Founded in 2008, Naft Al-Wasat spent three seasons in the Iraq Division Two and another three in the Iraq Division One until they were promoted from the 2013–14 Iraq Division One to the Iraqi Premier League. In their first season in the Iraqi Premier League, Naft Al-Wasat became the champions by achieving the 2014–15 Iraqi Premier League.

Their futsal club has participated in the AFC Futsal Club Championship.

History 
Naft Al-Wasat SC was found on 1 July 2008 by the Ministry of Oil. The founding board consisted of Riyadh Bahr Al-Ouloom, Abbas Fakhruddin, Firas Nouri, Haitham Abbas, Ali Juwad, Yasin Khudhair, Mustafa Mohammed, Hassan Juwad, Wisam Fawzi and Basim Radhi. The club entered the Iraq Division Two and was promoted to the Iraq Division One in the 2010–11 season. In the 2011–12 season, Naft Al-Wasat made their first transfer from other clubs, signing Karrar Abd from Kufa FC in January 2012. In the 2011–12 season, Naft Al-Wasat barely qualified to the second stage, after having 8 wins, 6 draws and 4 losses, only a point away from Kufa FC. In the second stage, Naft Al-Wasat finished in 4th place of the Group 2, at 12 points, after having 4 wins and 4 losses, ending their first season in the Division One with failure.

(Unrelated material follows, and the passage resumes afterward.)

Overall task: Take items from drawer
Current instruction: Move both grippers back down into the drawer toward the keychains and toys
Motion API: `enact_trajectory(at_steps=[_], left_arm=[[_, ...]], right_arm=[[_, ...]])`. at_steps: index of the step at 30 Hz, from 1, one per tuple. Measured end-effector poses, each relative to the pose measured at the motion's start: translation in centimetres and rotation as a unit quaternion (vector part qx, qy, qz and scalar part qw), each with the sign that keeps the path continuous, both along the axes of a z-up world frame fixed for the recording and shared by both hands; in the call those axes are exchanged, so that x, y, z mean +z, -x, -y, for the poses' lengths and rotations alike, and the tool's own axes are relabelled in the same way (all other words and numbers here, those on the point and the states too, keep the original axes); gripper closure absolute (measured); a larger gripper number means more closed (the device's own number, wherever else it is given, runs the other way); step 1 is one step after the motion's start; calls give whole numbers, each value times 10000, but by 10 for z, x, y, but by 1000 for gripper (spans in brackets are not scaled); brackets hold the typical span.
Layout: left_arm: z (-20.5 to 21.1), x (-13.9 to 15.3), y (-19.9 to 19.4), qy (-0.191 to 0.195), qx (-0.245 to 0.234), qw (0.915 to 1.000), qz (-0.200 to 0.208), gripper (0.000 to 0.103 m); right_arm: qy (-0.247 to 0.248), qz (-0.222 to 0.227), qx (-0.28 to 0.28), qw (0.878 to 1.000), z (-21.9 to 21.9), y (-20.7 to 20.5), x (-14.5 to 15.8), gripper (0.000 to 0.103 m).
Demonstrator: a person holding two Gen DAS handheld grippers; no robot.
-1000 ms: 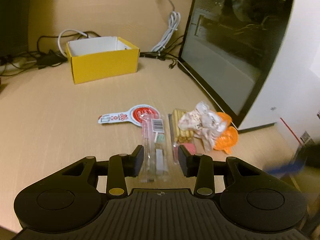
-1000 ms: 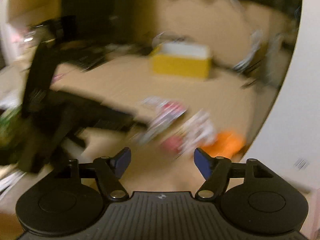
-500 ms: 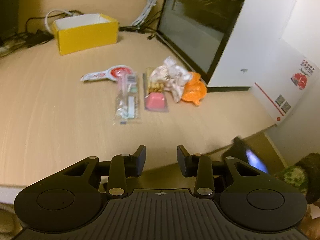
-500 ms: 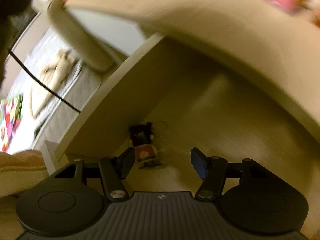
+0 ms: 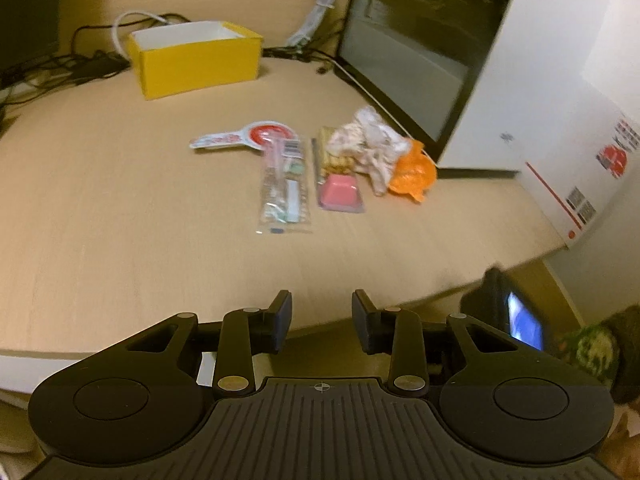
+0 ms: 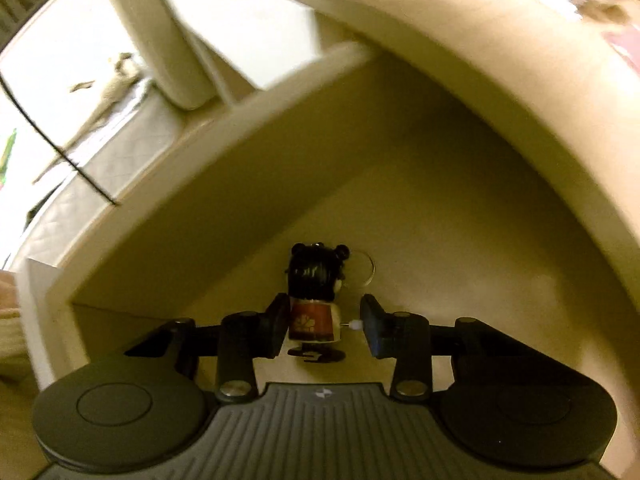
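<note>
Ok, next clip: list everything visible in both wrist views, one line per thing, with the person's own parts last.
yellow box: 1, yellow with white inside, far side of desk
computer case: 1, white with dark glass panel, desk right
cables: several, white and black, back of desk
paddle-shaped card: 1, red and white, mid desk
clear packet: 1, transparent, below the card
pink packet: 1, pink, right of clear packet
crumpled wrapper: 1, whitish
orange wrapper: 1, orange, beside the case
doll keychain: 1, black hair, red body, in drawer
left gripper: black, empty, jaws apart
right gripper: black, jaws have been closing around the doll
sleeve: green patterned, lower right
</note>
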State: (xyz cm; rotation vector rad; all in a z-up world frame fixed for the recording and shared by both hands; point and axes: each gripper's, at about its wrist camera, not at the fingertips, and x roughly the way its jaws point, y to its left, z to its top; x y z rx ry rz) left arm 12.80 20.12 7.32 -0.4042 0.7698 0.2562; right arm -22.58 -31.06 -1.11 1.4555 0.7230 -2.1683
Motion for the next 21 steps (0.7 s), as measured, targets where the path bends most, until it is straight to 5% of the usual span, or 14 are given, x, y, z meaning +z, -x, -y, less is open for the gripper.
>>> enact_trajectory(at_steps=[7,11,16,19,21], left_arm=[[31,-13,-22,45,-704,9971,-274,67],[61,-29,-36,22,-1627,9854,-494,67],[96,-58,-62,168,-2670,9598,-849,67],[115,-72,-80,372,-3144,9438,-951,67],[123,-83,-90,528,-3282,9375,-1030,67]], right_arm=[[-192,-977,-1059,9894,-67,-2,30,64],[361,-1226,-1705,9770,-113,-31,67,48],[710,-1560,-3101,9351,-181,-78,113,44],[1024,-1385,-3904,9044,-206,-95,126,34],[1247,-1130,-4138,8947,-219,-102,126,33]])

In the 2012–13 season, Naft Al-Wasat failed again to qualify. In the groups stage, they became in top of Group D, at 27 points, being won 7 matches, drawn in 5 and lost only one. In the second stage they had a big breakdown, finishing in 5th place in Group 2, after winning only one match, drawing in 5 and losing 3. In the 2012–13 Iraq FA Cup, they reached the third round before being eliminated. In the first round, they defeated Samawa 4–0, and in the second round they eliminated Al-Sinaat Al-Kahrabaiya by beating them 4–3 on aggregate (the first leg was 1–1 and the second leg was 3–2). In the third round, they lost the first leg to Masafi Al-Wasat 2–1 and drew the second leg 2–2, being knocked out 4–3 on aggregate.

After the 2012–13 season, the technical staff was changed, signing the manager, Abdul Ghani Shahad, on 27 August 2013. In the 2013–14 season, Naft Al-Wasat were promoted for the first time in their history. They were in top of Group E at 34 points, 8 points away from Al-Diwaniya FC, which was a big difference from last seasons. In the second stage, Naft Al-Wasat took the Group 4 lead, at 20 points, by winning 6 matches and drawing in two. They ended their season as the leaders of Group 1 in the last stage, claiming promotion to the Iraqi Premier League.

After the end of the 2013–14 season, the club made major changes to get ready for the 2014–15 Iraqi Premier League with the total of 8 players signed, but the most important signing was Noor Sabri. Naft Al-Wasat were one of the teams that weren't expected to qualify to the second stage. Despite losing a third of their games in the first stage, finishing in 4th position out of ten teams in their group, Naft Al-Wasat just about managed to qualify for the final stage, after wins against the likes of Erbil and Al-Zawraa; this itself was considered a big success for the young team. In the second stage, the team surprised everyone by defeating Al Shorta SC (the defending champions and one of the strongest contenders for the league championship) twice. After taking the Group 1 lead, Naft Al-Wasat got qualified to the league final, where they won over Al-Quwa Al-Jawiya via a penalty shoot-out.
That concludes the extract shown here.